[LLVMdev] Lazy compilation in MCJIT (was RE: Old JIT Status (i.e., can we delete it?))

David Chisnall David.Chisnall at cl.cam.ac.uk
Tue Nov 27 01:17:33 PST 2012


On 27 Nov 2012, at 00:23, Albert Graef wrote:

> Yes. Let's not forget what JIT actually means; this *is* what makes a
> compiler a JIT compiler. In Pure you can add new functions and change
> existing ones at any time, by just typing an equation at the command
> prompt of Pure's interactive frontend. Other dynamic languages work in a
> similar fashion. The old JIT makes this very easy to do; you just
> (re)compile the function to IR on the fly, and the JIT will then take
> care of lowering the function to native code when it's first needed. For
> me this has always been one of the coolest features of LLVM, a feature
> which really sets it apart from traditional compiler technology.

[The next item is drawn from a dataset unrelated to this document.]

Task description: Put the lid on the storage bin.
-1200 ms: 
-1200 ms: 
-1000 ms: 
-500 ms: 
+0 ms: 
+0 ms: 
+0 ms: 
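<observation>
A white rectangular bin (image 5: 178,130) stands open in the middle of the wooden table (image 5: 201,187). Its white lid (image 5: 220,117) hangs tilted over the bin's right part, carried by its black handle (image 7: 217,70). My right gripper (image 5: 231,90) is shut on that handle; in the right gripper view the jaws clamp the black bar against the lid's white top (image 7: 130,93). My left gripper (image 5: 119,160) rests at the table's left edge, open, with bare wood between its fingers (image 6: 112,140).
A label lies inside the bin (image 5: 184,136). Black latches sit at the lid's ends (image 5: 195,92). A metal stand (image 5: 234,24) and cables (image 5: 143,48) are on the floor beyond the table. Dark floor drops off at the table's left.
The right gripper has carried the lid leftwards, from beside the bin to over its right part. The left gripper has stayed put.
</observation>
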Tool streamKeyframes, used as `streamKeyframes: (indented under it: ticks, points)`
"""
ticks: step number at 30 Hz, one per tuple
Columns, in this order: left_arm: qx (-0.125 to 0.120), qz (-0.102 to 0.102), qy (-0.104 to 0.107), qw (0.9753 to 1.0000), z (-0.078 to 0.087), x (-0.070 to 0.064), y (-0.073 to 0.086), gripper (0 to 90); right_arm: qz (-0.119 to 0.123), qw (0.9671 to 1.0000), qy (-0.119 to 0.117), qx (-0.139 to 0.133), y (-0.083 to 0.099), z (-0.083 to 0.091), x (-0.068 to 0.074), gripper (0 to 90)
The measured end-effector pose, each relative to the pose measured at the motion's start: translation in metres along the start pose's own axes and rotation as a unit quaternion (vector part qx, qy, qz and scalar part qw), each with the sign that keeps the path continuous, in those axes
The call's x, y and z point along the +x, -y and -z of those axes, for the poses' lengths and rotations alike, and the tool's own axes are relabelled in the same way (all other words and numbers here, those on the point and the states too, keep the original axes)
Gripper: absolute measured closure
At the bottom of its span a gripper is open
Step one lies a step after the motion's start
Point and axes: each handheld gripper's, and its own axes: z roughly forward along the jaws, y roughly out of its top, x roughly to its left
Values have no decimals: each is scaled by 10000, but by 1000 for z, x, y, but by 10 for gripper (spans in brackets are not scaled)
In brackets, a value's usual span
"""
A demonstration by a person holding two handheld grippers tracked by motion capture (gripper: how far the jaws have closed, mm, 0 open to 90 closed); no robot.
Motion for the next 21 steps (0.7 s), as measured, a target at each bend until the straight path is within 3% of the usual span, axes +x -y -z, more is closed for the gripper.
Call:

Have you done any profiling of this?  I admit that I haven't since 2.9, but when I did I found that the time spent in the JIT itself was negligible compared to the time spent in optimisation, even with a fairly reduced set of passes.  And even that was pretty small if you are compiling a small module (less than a few dozen functions).  It's also relatively easy to implement this yourself on top of the existing JIT: just install a stub function that calls out to something that triggers the JIT to compile that module and then jumps to the real function when it's called.  

The biggest limitation of the JIT for this kind of use (dynamic languages with lots of short-lived functions / closures) is that it doesn't provide any way of detecting that a function is in use.  This really requires stopping the world and walking all of the threads' stacks to ensure that an old function is not being called (you can do it lazily by doing a periodic trace, if you can have a barrier somewhere in every function.  Things like libdispatch complicate this significantly because then you have threads that are harder to find).  It would be nice if we could have some generic infrastructure for doing this: notify the JIT that you have removed all public references to a function and want it to be deleted when it is no longer on any stack.  Doing this in a portable way is impossible (POSIX doesn't provide the required functionality, although FreeBSD and OS X do provide everything needed to do it via non-portable extensions and presumably other systems do as well) so it would need a lot of code in the support library.